I contacted the guy I bought it from again - he said it came in a stack of 8 cores in a chassis so that would rule out calculator I am guessing
 
I contacted the guy I bought it from again - he said it came in a stack of 8 cores in a chassis so that would rule out calculator I am guessing

Most likely, this is from a printer, card reader/punch or other piece of unit record equipment. Much too small for even a machine as old as an IBM 650.
 
Most likely, this is from a printer, card reader/punch or other piece of unit record equipment. Much too small for even a machine as old as an IBM 650.
Yeah, it is pretty small; wonder what it is out of. I've got a core plane from a key-to-tape unit that's four times the size, and a desktop calculator core that's not much smaller than this one. 144 'bytes' could still be a calculator, or as Chuck suggests, a buffer for a peripheral of some kind.

Interesting that there are so many wires; looks like four horizontal and two vertical, plus the sense.

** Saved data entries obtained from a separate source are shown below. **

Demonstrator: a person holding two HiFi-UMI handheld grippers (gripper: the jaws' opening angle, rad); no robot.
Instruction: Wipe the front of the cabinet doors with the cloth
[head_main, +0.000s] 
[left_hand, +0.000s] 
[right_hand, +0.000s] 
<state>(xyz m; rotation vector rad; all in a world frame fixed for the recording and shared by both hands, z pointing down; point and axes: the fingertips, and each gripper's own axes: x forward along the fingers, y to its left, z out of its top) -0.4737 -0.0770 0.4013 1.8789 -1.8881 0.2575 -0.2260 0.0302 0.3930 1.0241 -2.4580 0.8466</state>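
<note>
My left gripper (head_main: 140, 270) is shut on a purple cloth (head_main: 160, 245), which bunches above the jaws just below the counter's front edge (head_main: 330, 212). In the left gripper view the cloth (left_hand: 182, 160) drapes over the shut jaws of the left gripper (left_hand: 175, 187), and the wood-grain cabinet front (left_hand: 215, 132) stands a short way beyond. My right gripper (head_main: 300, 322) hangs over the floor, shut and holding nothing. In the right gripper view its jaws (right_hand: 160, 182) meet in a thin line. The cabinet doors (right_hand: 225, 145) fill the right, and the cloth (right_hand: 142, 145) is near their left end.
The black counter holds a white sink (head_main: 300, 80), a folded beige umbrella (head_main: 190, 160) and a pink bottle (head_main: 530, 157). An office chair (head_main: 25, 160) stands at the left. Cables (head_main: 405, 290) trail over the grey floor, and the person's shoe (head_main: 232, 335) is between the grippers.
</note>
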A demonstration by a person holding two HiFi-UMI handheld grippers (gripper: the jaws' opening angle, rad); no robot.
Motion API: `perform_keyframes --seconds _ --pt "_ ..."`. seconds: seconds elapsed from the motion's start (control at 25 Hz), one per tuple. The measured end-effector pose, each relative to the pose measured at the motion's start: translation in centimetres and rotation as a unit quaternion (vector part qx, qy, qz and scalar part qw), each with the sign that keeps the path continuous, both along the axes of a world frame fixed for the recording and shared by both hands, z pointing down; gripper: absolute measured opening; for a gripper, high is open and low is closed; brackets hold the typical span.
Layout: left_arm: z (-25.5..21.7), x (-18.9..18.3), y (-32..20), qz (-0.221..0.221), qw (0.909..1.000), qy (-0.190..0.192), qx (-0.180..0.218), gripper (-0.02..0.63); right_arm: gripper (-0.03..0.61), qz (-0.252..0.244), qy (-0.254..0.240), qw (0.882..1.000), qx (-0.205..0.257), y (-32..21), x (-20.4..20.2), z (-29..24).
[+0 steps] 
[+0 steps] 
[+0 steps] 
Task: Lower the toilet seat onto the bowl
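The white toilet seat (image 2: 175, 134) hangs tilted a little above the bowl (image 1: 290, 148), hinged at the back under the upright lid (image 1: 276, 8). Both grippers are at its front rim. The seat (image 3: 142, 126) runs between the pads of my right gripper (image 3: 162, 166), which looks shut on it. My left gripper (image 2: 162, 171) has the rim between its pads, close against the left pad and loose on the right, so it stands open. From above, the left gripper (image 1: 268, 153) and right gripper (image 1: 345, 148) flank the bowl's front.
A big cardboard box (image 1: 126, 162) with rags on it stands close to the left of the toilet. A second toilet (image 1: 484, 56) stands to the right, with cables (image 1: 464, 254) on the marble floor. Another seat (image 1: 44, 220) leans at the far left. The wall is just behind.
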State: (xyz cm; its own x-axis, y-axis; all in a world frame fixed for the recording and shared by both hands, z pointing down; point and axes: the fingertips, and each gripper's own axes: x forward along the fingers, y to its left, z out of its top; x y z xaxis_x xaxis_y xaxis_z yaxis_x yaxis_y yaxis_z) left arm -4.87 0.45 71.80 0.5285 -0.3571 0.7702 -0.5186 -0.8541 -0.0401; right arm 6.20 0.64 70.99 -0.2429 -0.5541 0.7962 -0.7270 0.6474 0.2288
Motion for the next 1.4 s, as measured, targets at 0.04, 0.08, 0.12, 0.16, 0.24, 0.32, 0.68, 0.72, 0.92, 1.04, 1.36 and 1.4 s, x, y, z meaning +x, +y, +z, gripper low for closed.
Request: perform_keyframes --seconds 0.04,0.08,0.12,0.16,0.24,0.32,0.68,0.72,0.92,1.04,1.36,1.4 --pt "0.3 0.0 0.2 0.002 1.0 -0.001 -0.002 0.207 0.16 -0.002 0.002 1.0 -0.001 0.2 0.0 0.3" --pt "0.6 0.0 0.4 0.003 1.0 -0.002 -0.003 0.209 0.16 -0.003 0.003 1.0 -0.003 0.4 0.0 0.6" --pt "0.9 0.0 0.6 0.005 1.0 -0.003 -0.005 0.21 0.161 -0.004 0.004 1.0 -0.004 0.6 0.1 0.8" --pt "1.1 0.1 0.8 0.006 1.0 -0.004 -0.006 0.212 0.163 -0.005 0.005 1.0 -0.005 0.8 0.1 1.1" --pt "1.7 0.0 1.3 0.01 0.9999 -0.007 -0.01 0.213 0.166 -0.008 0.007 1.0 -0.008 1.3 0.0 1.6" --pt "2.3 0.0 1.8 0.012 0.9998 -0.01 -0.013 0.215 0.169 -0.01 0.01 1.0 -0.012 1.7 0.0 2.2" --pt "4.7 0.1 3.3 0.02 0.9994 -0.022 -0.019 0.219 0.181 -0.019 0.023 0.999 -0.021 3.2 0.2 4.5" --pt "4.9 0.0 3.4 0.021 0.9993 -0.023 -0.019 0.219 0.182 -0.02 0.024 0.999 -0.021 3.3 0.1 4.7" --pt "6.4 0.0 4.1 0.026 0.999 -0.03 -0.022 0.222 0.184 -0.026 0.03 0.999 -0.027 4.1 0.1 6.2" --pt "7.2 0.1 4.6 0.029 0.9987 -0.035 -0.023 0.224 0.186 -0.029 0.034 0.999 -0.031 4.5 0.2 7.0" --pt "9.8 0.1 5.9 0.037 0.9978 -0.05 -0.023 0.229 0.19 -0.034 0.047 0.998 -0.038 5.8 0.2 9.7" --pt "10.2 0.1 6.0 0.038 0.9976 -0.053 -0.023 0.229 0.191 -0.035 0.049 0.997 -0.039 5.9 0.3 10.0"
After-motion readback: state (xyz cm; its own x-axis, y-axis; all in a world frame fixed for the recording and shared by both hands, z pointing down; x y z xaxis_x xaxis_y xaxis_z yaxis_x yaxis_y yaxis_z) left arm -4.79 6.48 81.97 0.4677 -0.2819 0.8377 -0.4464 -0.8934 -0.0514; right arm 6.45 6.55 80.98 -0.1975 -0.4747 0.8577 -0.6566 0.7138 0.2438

Any clue in that?
 
Interesting that there are so many wires; looks like four horizontal and two vertical, plus the sense. Any clue in that?

Probably "quarter-select" mode of access, which cuts down on the amount of decoding logic; i.e. for coincidence to occur, all 4 wires must be energized. A clue that this was not intended as a high-speed device.

But it's even too small for a train printer--the 1403 has 240 character positions on its train. Perhaps a keypunch.